■ Work required
Within the data below, determine how many lines contain "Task" and supply only that figure.

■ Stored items
Segment Open
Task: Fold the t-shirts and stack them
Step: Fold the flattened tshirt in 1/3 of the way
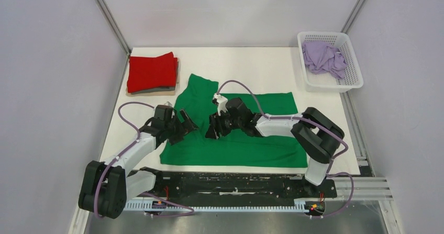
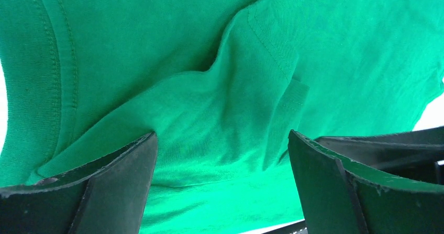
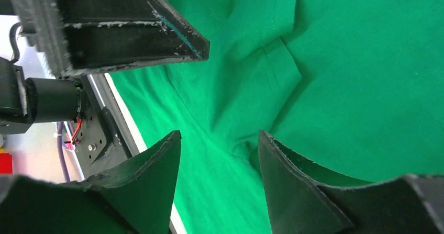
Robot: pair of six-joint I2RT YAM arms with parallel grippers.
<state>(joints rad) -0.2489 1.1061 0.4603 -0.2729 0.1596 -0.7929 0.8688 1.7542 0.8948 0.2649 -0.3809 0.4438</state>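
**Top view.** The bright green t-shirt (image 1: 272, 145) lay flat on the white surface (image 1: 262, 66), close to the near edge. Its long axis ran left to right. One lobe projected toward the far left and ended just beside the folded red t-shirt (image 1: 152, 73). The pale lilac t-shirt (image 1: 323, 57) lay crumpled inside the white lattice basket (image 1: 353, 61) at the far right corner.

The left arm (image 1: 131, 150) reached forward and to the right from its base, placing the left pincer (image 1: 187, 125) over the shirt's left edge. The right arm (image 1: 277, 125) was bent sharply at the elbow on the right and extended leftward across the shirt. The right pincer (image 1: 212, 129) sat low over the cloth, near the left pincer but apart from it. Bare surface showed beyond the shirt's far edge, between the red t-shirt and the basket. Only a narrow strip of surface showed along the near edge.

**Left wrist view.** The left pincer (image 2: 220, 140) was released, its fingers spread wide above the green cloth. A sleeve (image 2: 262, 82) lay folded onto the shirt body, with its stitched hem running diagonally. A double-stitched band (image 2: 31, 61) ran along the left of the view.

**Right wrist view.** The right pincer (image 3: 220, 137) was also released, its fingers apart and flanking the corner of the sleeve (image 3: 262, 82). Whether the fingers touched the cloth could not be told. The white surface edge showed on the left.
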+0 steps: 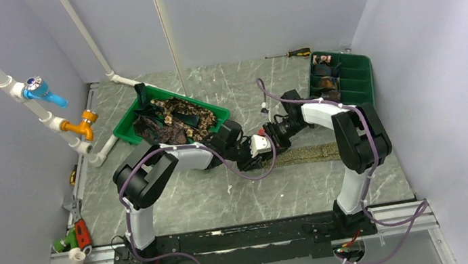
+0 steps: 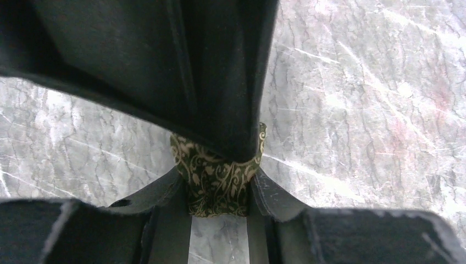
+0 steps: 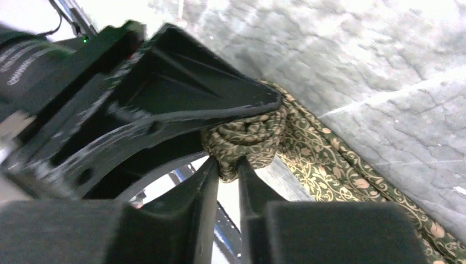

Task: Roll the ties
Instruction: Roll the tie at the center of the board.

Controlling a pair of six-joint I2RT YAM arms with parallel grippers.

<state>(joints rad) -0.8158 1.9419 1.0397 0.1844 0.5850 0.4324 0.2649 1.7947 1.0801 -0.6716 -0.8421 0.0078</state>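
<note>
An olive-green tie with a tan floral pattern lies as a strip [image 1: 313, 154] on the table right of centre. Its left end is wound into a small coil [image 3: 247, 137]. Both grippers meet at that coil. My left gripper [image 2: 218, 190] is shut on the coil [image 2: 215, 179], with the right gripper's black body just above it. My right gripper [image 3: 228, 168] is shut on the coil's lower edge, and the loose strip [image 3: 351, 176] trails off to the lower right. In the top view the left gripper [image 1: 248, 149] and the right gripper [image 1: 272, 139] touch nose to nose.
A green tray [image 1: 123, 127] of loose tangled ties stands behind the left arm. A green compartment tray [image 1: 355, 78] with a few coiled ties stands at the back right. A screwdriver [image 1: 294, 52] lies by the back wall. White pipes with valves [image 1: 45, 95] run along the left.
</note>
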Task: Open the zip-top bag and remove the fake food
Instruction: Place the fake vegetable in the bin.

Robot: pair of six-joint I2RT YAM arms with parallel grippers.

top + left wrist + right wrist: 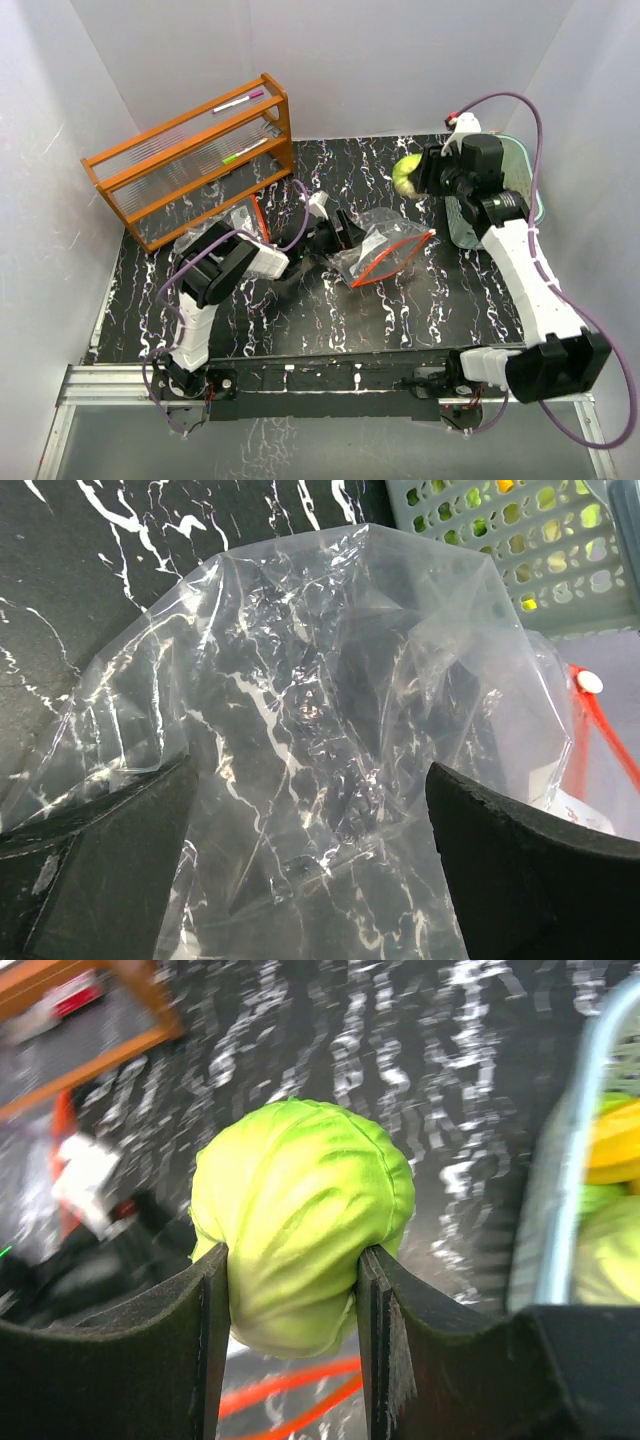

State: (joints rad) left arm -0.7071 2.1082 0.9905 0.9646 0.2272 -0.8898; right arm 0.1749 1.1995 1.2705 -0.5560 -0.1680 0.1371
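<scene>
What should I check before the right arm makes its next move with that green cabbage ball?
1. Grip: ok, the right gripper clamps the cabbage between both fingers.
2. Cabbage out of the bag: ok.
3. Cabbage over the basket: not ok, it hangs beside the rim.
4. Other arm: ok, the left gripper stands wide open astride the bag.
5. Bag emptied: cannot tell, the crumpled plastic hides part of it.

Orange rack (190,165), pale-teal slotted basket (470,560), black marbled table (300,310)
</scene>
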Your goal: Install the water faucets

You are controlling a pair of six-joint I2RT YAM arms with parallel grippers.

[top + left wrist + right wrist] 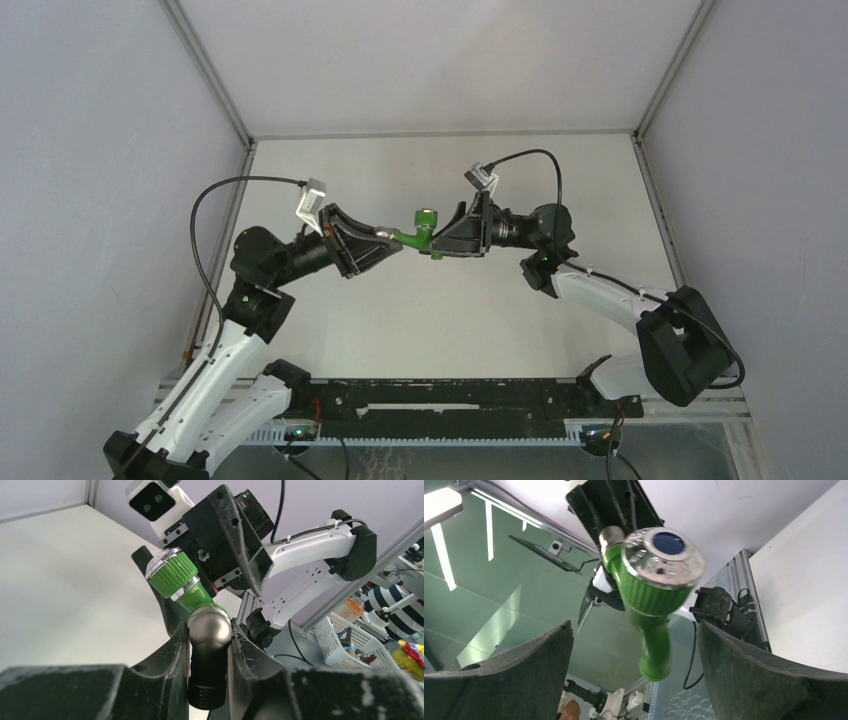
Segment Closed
■ Written answer
3